▶ **SUPPLIED DATA**
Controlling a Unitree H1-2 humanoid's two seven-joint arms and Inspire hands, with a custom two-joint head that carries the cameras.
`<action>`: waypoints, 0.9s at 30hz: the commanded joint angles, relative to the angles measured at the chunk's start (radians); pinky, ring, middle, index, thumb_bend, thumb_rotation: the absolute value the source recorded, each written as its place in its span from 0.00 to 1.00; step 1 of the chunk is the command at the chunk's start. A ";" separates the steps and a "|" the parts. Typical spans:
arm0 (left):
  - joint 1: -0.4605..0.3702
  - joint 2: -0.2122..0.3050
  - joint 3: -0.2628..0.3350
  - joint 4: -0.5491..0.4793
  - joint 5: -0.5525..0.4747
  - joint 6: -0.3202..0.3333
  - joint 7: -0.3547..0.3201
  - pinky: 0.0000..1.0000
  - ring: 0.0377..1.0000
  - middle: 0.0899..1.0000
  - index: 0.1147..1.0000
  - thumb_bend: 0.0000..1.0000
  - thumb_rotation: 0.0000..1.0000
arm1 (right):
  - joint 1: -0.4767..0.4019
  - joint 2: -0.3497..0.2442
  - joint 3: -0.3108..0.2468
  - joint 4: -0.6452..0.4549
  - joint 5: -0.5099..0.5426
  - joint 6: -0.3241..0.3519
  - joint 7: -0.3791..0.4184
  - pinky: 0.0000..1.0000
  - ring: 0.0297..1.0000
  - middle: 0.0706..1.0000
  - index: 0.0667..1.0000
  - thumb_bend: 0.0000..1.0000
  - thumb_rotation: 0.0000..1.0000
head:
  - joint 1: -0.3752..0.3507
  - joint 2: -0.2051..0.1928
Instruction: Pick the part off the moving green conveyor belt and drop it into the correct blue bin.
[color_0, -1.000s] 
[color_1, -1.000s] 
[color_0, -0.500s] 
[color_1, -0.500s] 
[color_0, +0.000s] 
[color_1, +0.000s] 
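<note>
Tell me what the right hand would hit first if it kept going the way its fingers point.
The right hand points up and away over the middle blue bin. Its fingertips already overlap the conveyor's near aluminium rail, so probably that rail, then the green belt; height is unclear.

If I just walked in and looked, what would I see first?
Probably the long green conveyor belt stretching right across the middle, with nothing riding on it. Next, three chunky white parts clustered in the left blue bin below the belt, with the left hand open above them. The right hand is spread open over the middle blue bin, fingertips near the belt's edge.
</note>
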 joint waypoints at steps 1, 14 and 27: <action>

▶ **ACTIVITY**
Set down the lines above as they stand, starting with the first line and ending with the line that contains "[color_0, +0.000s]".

▶ **TASK SOLUTION**
Controlling a Unitree H1-2 humanoid's two seven-joint arms and Inspire hands, with a custom two-joint head that carries the cameras.
`<action>`: waypoints, 0.9s at 30hz: the commanded joint angles, relative to the angles measured at the chunk's start (radians); pinky, ring, middle, index, thumb_bend, thumb_rotation: the absolute value the source recorded, each written as its place in its span from 0.00 to 1.00; step 1 of the chunk is the command at the chunk's start. A ";" separates the steps and a "|" the parts. Typical spans:
arm0 (left):
  - joint 1: -0.4605..0.3702
  - joint 2: -0.2122..0.3050
  - joint 3: -0.2628..0.3350
  - joint 4: -0.5491..0.4793
  - joint 5: -0.5525..0.4747
  - joint 6: -0.3202..0.3333
  - joint 7: -0.3547..0.3201
  - pinky: 0.0000..1.0000
  - ring: 0.0377..1.0000
  - middle: 0.0899..1.0000
  - index: 0.1147..1.0000
  - thumb_bend: 0.0000..1.0000
  - thumb_rotation: 0.0000..1.0000
arm1 (right):
  - joint 1: -0.4767..0.4019
  - joint 2: -0.3497..0.2442
  - joint 3: -0.3108..0.2468
  - joint 4: -0.6452..0.4549
  - joint 5: -0.5099..0.5426
  - joint 6: -0.3241..0.3519
  - joint 7: -0.3791..0.4184
  - pinky: 0.0000..1.0000
  - ring: 0.0297..1.0000
  - middle: 0.0706..1.0000
  - index: 0.0667..1.0000
  - thumb_bend: 0.0000..1.0000
  - thumb_rotation: 0.0000..1.0000
head:
  - joint 1: -0.3752..0.3507
  - joint 2: -0.2051..0.1928
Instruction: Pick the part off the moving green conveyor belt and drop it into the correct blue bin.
[color_0, -1.000s] 
[color_1, -1.000s] 
[color_0, -0.500s] 
[color_1, -0.500s] 
[color_0, +0.000s] 

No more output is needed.